I mention this because there's a big building near my house. I don't know what goes on there; people come and go during the day, and trucks occasionally arrive at the gates. But there's a Wonka-esque mystery about what's actually happening inside. The only activity anyone can see or hear is a bunch of blokes playing takraw in the car park, all day, every day. Maybe it's a takraw factory, and they're testing them.
There's less mystery about the goings on in the building a few doors down. It's a sauna. Usually, the clients at Thai saunas can have a beer before, after or even while they, um, do what you do in Thai saunas. For some reason, this one doesn't appear to offer such facilities, although there is a bar directly opposite.
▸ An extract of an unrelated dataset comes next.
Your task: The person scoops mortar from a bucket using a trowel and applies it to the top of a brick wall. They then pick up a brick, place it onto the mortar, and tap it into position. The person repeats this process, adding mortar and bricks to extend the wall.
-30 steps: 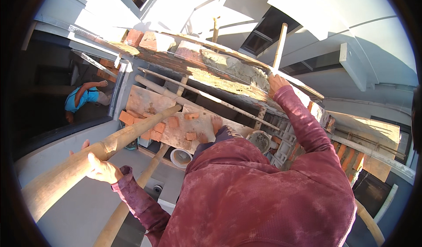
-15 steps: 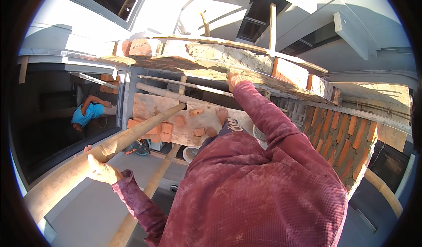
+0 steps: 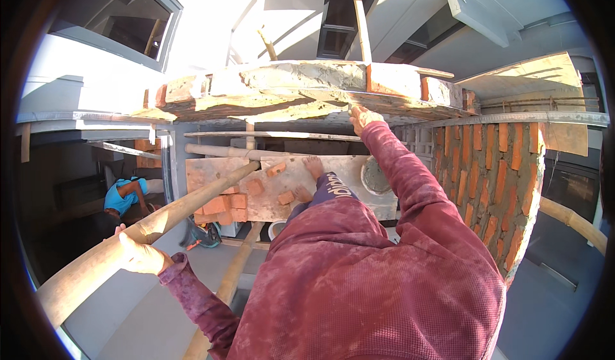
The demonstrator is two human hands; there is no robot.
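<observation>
My left hand [image 3: 142, 255] grips a thick bamboo pole [image 3: 176, 214] that slants up from the lower left. Its fingers wrap partly behind the pole. Out in front, my right hand [image 3: 364, 119] is closed against the near face of a brick wall [image 3: 394, 79], just under its top edge. Something small may be in that hand, but I cannot make it out. Wet grey mortar [image 3: 307, 75] covers part of the wall's top, and a ragged layer of mortar [image 3: 301, 109] shows on its near side.
Below, my bare feet stand on a plank platform [image 3: 339, 168] with loose bricks [image 3: 238, 201] and a mortar bucket [image 3: 366, 187]. A second brick wall [image 3: 477, 168] rises at right. At left, a person in a blue shirt [image 3: 118, 196] bends over beyond an opening. Another bamboo pole [image 3: 240, 261] runs below.
My right hand has moved rightward along the wall face. The left hand stays on the bamboo pole. My view has shifted, so more of the bucket shows. The person at left has changed arm position.
</observation>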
As a result, it's not unusual to see an elderly, pot-bellied Asian gentleman, wearing nothing but a skimpy towel about his loins and a post-coital glow, strolling across the road for a Singha or two, and then returning, revived, for another session. At 11 in the morning. Land of Smiles, eh?
Where there's sex, there must be death. There's a good line in Tim Hilton's Guardian obituary of sinophile and art enthusiast Peter Townsend: "Avant-garde magazines sometimes change character when editors move to a new pub." And while we're digging out that black tie, anybody called The Reverend Bevan Wardrobe can claim a Telegraph obit on the basis of his name alone, surely?